The contour maps of the steric and electrostatic fields in combination with compound 43. Steric fields: favored (green) and disfavored (yellow). Electrostatic fields: electropositive (blue) and electronegative (red). (a,b) CoMFA model; (c,d) CoMSIA model.

For the electrostatic maps, the blue contours denote regions where positively charged substituents will improve the inhibitory activity, whereas the red regions show negatively charged substituents are helpful for enhancing the activity. As shown in Figure 3, a large blue contour around the C4-position of the left phenyl ring reveals that the positively charged substituents at this position are favorable for increasing the inhibitory activity. This finding can be supported by examples as follows: compound 36 with a methyl substituent at the C4-position showed higher inhibition activity compared to compounds 30 (4-Cl), 33 (4-Br), and 35 (4-F); the activity order was 36 (4-CH3) > 33 (4-Br) > 30 (4-Cl) > 35 (4-F). Moreover, a big blue irregular contour near the linker between the left wing and the central pyrimidine indicates that the presence of a positively charged group in this region is beneficial to the bioactivity, which is consistent with the experimental data, showing, for example, 27 (linker = –NH) > 24 (linker = –O). Two small red contours surrounding the C2 and C3 positions of the left phenyl ring, respectively, indicating that the presence of negative charges in these regions will be favorable for bioactivity. For example, compounds 1 (2-Cl), 4 (2-Br), and 7 (2-F) showed higher activity than compound 10 (2-CH3), and the order of their inhibitory activity was 7 (2-F) > 1 (2-Cl) > 4 (2-Br) > 10 (2-CH3). This result is also reflected in the fact that the activity of compound 34, with a fluorine (negative charge) at the C3-position, was increased significantly compared with that of compound 41 bearing a trifluoromethyl (positive charge).

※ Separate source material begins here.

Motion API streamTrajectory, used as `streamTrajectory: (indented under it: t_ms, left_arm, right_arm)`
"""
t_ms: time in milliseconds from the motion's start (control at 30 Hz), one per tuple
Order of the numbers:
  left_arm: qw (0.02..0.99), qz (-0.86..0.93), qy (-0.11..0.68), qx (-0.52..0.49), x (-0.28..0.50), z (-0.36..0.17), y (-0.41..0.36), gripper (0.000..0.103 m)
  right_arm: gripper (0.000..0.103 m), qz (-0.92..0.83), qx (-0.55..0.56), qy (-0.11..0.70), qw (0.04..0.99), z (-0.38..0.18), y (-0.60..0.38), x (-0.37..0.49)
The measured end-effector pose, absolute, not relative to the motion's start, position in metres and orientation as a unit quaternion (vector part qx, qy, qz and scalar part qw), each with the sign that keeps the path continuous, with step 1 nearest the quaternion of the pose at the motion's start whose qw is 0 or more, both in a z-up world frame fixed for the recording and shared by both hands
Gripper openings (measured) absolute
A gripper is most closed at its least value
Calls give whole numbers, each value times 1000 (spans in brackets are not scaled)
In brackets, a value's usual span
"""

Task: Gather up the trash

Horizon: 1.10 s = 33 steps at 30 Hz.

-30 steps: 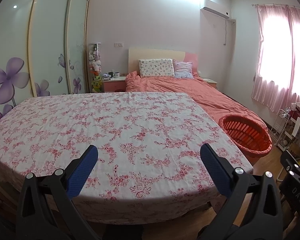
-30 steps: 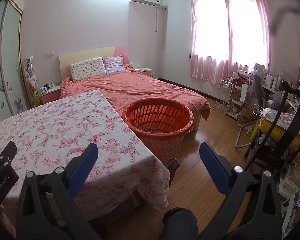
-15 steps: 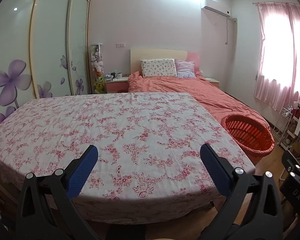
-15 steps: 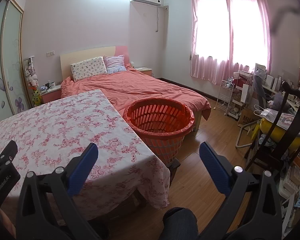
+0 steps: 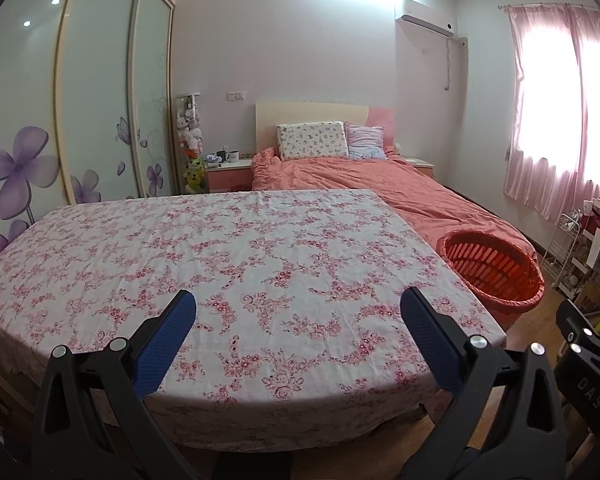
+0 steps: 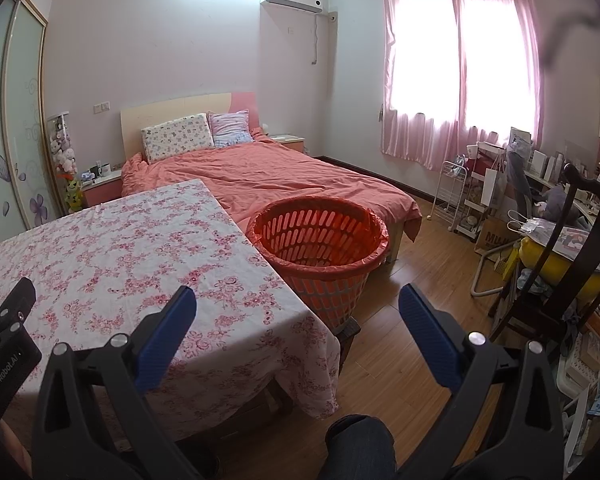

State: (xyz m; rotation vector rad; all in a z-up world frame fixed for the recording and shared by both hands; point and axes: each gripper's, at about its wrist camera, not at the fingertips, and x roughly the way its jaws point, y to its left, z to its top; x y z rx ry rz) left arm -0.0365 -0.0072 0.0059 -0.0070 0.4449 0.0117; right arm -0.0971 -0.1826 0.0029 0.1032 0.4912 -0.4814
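An orange basket (image 6: 318, 240) lined with a bag stands on the floor at the table's right edge, between the table and the bed; it also shows in the left wrist view (image 5: 494, 268). No trash shows on the floral tablecloth (image 5: 240, 260). My left gripper (image 5: 298, 316) is open and empty above the table's near edge. My right gripper (image 6: 298, 316) is open and empty above the table's right corner, short of the basket. The left gripper's body shows at the left edge of the right wrist view.
A bed with a coral duvet (image 6: 280, 176) lies behind the table. A dark chair (image 6: 572, 248), a white rack (image 6: 454, 196) and cluttered shelves stand at the right. A wardrobe with purple flowers (image 5: 80, 120) lines the left wall. Wooden floor (image 6: 412, 300) lies right of the table.
Both views have shifted slightly; the left gripper has drawn back and tilted up a little. Both grippers stay open and empty.
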Motion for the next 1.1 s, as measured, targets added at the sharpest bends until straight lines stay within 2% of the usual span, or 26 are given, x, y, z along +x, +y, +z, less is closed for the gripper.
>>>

As shown in Table 1 and Figure 4a, the hydrophobic field also plays an important role in the optimal CoMSIA model. Two large orange contours are located near the C3 and C4 positions of the left phenyl ring, indicating that a hydrophobic substituent in these two positions will be favorable to the inhibitory activity. For example, compound 43 with methyl groups in these two zones showed higher activity than compound 24 with hydrogens. Besides, there is a white contour close to the C2-position of the left phenyl ring, which suggests that the presence of a hydrophilic group in this position might increase the inhibitory activity. For instance, the activity of compound 7 with a fluorine group at the C2-position of the left phenyl ring was higher than that of compound 24 with a hydrogen at this position.

Figure 4.

Figure 4

The CoMSIA contour maps in combination with compound 43. (a) Hydrophobic fields: hydrophobic (orange) and hydrophilic (white). (b) Hydrogen-bond donor fields: favored (cyan) and disfavored (purple, not present). (c) Hydrogen-bond acceptor fields: favored (green, not present) and disfavored (violet).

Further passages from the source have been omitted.